Cloudera DataFlow key concepts

Learn about the key concepts and terms used in Cloudera DataFlow.

Catalog

The Catalog is where your flow definitions are stored and where you manage the Cloudera DataFlow flow definition lifecycle from import through versioning to deletion. The Catalog is also the place from where you can initiate new deployments.

Deployments

The Deployments view is the central monitoring component within Cloudera DataFlow showing all flow deployments across environments at a glance. For each flow deployment, you can open the Deployment Details pane, which shows you the KPIs you have defined, system metrics, as well as system events and alerts.

Deployment Manager

The Deployment Manager allows you to review and modify flow deployment parameters, settings for size and scaling, and KPI and alert definitions. It also allows you to initiate NiFi version upgrades, access the NiFi canvas of your flow deployments as well as terminate them. Click the Actions > Manage Deployment in the Deployment Details pane to access the Deployment Manager.

Environment

Cloudera DataFlow works in the context of Cloudera environments. You can enable the Cloudera DataFlow service for any supported environment you have registered with Cloudera. The enablement process creates the Kubernetes infrastructure required by Cloudera DataFlow and each environment maps to one Kubernetes cluster.

Once Cloudera DataFlow has been enabled for an environment, you can start deploying flow definitions to it.

Flow definition

A flow definition represents the data flow logic developed in Cloudera DataFlow's Flow Designer and published to the Catalog; or developed in Apache NiFi and exported by using the Download Flow Definition action on a NiFi process group or the root canvas. Flow definitions typically leverage parameterization to make the flows portable between for example development and production NiFi environments.

To run an existing NiFi data flow in Cloudera DataFlow, you have to export it as a flow definition and upload it to the Cloudera DataFlow Catalog.

Flow deployment

A flow deployment represents a NiFi cluster running on Kubernetes and executing a specific flow definition. When you initiate the flow deployment process from the Catalog, a deployment wizard helps you turn a flow definition into a flow deployment. When using the wizard, specify your environment, provide configuration parameters, auto-scaling settings and KPI definitions for your flow deployment.

Function

A function is a flow that is uploaded into the Cloudera DataFlow Catalog and that can be run in serverless mode by serverless cloud provider services.

KPI

Apache NiFi has multiple metrics to monitor the different statistics of the system such as memory usage, CPU usage, data flow statistics, and so on. Key Performance Indicators (KPIs) are representations of those metrics for a NiFi component in Cloudera DataFlow. They provide a critical monitoring tool for a real-time view into your data flow performance.

NiFi node

In a flow deployment, a NiFi node is a pod provisioned in the underlying Kubernetes (K8s) cluster. It does not directly relate to a Virtual Machine (VM) of the underlying K8s cluster.

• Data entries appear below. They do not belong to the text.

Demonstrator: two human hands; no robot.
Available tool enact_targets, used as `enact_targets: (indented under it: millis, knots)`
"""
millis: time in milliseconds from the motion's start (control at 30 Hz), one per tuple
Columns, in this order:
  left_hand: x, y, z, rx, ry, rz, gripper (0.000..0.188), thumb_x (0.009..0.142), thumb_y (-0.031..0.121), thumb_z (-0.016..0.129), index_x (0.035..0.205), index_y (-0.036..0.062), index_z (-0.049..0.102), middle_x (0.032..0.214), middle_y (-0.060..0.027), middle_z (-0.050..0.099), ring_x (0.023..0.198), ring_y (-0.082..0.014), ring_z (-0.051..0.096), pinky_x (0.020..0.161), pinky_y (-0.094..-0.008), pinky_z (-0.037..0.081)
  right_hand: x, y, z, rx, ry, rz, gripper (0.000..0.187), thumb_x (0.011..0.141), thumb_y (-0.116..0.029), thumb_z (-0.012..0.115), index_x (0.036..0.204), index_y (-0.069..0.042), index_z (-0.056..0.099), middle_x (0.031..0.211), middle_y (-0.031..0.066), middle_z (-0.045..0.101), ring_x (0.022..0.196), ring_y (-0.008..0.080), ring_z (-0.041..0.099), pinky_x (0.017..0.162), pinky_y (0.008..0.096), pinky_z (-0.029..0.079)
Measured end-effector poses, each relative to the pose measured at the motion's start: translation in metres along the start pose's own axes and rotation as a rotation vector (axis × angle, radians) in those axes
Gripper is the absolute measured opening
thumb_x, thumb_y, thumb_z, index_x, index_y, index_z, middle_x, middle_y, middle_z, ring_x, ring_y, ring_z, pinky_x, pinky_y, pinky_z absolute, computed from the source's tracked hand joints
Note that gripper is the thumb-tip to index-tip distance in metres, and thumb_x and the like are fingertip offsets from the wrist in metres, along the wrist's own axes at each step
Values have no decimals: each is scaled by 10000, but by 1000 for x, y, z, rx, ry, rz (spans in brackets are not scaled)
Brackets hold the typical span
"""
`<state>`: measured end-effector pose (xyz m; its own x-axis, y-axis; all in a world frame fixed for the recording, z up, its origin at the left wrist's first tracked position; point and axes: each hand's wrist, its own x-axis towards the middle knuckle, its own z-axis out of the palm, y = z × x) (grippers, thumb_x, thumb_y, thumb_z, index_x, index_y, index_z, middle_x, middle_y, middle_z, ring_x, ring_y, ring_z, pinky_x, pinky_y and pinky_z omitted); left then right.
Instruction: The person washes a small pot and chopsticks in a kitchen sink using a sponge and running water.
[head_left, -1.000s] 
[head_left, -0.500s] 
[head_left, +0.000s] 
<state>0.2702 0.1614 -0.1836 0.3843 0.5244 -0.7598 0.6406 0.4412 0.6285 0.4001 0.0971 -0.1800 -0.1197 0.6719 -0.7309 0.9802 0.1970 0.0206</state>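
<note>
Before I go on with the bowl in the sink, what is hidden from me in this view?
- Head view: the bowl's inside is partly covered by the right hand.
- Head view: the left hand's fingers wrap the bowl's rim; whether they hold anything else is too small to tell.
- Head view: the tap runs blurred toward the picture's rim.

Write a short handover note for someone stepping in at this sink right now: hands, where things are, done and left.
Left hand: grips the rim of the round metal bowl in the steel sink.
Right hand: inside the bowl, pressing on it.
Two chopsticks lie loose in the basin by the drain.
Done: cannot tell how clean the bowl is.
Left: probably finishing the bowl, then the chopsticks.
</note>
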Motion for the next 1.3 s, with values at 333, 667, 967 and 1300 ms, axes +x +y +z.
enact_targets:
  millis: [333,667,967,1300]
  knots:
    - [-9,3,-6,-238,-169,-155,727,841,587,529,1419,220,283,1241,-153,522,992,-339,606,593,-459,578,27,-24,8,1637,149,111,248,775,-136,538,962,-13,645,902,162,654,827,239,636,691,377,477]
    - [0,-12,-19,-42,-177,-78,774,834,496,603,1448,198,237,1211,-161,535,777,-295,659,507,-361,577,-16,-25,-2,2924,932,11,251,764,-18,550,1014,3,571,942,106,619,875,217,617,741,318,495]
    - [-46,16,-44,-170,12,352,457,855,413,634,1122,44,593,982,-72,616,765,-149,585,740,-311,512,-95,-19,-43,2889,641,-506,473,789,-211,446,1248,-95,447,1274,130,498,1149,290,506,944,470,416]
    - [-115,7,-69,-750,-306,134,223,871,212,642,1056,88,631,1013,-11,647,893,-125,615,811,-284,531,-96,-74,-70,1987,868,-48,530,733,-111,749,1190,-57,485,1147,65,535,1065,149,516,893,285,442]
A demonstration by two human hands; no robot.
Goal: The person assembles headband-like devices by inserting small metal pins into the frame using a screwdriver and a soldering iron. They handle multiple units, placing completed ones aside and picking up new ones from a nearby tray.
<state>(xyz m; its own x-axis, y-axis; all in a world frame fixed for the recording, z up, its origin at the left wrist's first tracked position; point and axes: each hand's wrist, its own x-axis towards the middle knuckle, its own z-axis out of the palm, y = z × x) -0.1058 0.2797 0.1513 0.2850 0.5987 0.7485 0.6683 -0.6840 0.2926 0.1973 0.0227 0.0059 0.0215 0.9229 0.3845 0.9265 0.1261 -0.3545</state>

You specify the allowed number of VMs in the K8s cluster when you configure the minimum and maximum number of K8s nodes, and autoscaling, while enabling Cloudera DataFlow for a Cloudera environment.

You specify the allowed number of NiFi nodes during flow deployment. These nodes are then provisioned in the K8s cluster on one or several VMs, depending on resource allocation. Auto-scaling of the NiFi nodes of a deployment may or may not trigger the auto-scaling of the underlying K8s cluster, if configured and depending on the current resources allocation.

Parameter group

A parameter group is a set of shared parameters that can be reused within the project it is currently assigned to. Using shared parameter groups facilitates flow development and flow deployment.

Project

A Project is a container for a set of Cloudera DataFlow resources that restricts visibility of resources associated with it.

ReadyFlow

A ReadyFlow is a predefined, out-of-the-box data flow which can be immediately deployed by providing a small set of required parameters.

ReadyFlow Gallery

The ReadyFlow Gallery is where you find all available ReadyFlows. To use a ReadyFlow, you need to add it from the ReadyFlow Gallery to the Catalog and then use it to create a flow deployment.

Resource

Flow deployments, flow drafts, parameter groups, inbound connections, custom NAR configs, and custom Python configs are collectively called resources in Cloudera DataFlow. You can view and manage them from the Resources view.

Workspace

The Workspace view displays all resources within an Environment, making it easier to switch between them and managing them.